(Reuters) - U.S. antitrust regulators have allowed a slimmed-down deal for drugstore chain Walgreens Boots Alliance Inc (WBA.O) to buy about 42 percent of Rite Aid Corp’s (RAD.N) U.S. stores for $4.38 billion, Walgreens said on Tuesday.
Walgreens will acquire 1,932 Rite Aid stores, 254 fewer than it announced in July, in areas where competition between the two chains is not significant.
Rite Aid shares slid 9.3 percent at $2.48 while Walgreens was down 1.8 percent to $81.11.
One member of the Federal Trade Commission was concerned that a smaller Rite Aid may be unable to compete against its larger rivals.
The deal, which widens Walgreens’ footprint in the United States, began as an offer made in October 2015 to buy all of Rite Aid’s 4,600 stores. But Walgreens failed to win approval for that $9.4 billion deal and rejigged it.
Walgreens operates stores under its own name as well as Boots stores in Britain and Duane Reade stores in the United States.
Under the deal, Rite Aid has the option of joining Walgreens’ group purchasing agreement to negotiate discounts on generic drug prices.
Walgreens said it will also buy Rite Aid’s three distribution centers in Connecticut, Pennsylvania and South Carolina.
Republican Maureen Ohlhausen, the acting chairman of the Federal Trade Commission which approved the deal, said a sharply smaller Rite Aid will still be able to effectively compete against Walgreens and the other big U.S. chain, CVS Health Corp (CVS.N).

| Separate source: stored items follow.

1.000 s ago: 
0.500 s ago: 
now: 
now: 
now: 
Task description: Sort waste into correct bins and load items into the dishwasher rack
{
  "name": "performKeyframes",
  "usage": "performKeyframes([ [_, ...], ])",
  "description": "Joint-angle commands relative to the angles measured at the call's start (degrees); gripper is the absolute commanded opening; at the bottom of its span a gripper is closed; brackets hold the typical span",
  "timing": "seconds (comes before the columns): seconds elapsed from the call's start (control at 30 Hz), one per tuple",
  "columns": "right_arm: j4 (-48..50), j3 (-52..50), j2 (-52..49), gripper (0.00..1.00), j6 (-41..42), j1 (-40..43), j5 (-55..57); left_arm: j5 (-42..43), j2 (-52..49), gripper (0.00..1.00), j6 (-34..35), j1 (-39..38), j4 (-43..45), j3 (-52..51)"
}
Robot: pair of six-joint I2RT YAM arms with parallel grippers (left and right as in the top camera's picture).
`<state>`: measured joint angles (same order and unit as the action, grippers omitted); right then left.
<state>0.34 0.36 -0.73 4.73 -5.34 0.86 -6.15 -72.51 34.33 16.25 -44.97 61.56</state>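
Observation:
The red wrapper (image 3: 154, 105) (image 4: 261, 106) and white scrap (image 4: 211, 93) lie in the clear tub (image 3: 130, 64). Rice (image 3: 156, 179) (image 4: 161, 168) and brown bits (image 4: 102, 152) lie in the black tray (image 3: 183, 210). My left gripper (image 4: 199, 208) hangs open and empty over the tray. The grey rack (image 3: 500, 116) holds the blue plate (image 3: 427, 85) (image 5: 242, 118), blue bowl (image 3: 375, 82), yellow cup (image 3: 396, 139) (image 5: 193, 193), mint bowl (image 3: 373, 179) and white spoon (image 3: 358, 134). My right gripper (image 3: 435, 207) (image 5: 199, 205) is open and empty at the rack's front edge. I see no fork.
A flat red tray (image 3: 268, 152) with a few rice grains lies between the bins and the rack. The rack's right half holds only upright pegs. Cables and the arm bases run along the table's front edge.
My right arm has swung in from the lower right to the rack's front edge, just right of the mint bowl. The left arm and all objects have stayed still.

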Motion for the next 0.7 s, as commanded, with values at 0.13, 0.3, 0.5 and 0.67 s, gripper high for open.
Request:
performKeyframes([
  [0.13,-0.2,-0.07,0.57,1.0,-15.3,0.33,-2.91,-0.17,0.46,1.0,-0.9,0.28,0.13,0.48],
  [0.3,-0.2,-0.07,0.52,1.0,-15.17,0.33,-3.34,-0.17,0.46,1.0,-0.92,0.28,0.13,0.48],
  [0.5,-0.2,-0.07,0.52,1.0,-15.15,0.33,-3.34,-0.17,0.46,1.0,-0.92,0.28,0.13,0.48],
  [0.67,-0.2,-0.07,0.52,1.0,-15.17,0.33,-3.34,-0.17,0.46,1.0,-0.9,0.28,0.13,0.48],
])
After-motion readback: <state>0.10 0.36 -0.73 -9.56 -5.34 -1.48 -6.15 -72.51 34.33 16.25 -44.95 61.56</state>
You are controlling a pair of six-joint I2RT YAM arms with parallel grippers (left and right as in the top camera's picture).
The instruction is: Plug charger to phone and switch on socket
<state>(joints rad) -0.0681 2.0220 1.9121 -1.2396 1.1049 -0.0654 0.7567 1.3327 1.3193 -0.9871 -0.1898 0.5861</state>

“Walgreens’ acquisition of Rite Aid stores in the
revised transaction is limited to areas where competition between the two firms is not significant,” she said. Kroger (KR.N) and Wal-Mart (WMT.N) and other big supermarket chains and retailers also offer significant pharmacy services, she added.

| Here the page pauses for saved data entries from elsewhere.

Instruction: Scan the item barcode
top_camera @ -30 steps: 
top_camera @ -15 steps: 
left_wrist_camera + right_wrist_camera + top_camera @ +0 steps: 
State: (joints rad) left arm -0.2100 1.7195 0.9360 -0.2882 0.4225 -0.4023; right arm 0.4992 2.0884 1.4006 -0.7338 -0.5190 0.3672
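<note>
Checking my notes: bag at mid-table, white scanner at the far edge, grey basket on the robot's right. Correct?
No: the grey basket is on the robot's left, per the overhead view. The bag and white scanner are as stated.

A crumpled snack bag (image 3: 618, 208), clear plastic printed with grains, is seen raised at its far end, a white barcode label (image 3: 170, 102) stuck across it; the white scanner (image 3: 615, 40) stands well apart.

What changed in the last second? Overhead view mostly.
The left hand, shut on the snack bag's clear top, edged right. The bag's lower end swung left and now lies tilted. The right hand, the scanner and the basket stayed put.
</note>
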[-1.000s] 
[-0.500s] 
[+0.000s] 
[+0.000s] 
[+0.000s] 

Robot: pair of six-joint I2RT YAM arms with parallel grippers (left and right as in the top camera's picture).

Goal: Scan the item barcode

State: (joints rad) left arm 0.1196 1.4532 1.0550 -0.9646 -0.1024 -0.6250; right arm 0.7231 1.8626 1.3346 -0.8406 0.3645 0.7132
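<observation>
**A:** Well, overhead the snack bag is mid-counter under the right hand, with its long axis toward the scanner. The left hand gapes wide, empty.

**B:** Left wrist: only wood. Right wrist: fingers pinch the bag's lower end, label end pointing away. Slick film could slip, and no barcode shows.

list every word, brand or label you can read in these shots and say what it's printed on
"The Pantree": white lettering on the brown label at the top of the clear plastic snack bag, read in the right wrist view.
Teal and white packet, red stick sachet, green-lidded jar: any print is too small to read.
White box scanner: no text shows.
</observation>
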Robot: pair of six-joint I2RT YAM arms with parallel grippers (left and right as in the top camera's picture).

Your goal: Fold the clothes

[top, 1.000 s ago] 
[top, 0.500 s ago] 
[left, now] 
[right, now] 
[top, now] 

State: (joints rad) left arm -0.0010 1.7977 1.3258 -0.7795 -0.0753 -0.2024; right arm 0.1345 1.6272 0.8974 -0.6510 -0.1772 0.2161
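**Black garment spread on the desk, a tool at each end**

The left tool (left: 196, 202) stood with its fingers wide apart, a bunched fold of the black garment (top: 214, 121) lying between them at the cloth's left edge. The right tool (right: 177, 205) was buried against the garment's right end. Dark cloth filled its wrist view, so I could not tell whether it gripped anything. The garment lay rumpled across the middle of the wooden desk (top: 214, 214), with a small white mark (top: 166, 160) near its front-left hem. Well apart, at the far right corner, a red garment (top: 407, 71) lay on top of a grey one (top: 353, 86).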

Commissioner Terrell McSweeny, a Democrat and the only other member of what should be a five-member commission, said she feared the deal “continues to raise significant competition issues.”
“In particular, I am concerned that the transaction could reduce Rite Aid’s long-term ability to obtain low generic drug prices,” she said.
Leerink analyst David Larsen said in a research note he was “pleasantly surprised” the deal was approved without lengthy scrutiny.
One antitrust expert, Andre Barlow of law firm Doyle, Barlow and Mazard PLLC, noted that Rite Aid was a smaller, No. 3 behind two behemoths.
“Clearly a smaller chain doesn’t have the same leverage as a larger chain. But there is probably a legitimate concern that Rite Aid wasn’t an effective competitor prior to the acquisition,” he said.
Walgreens said it does not expect the deal to have a significant impact on its adjusted earnings for the fiscal year ending Aug. 31, 2018.
Store purchases would begin in October and are expected to be completed in spring 2018.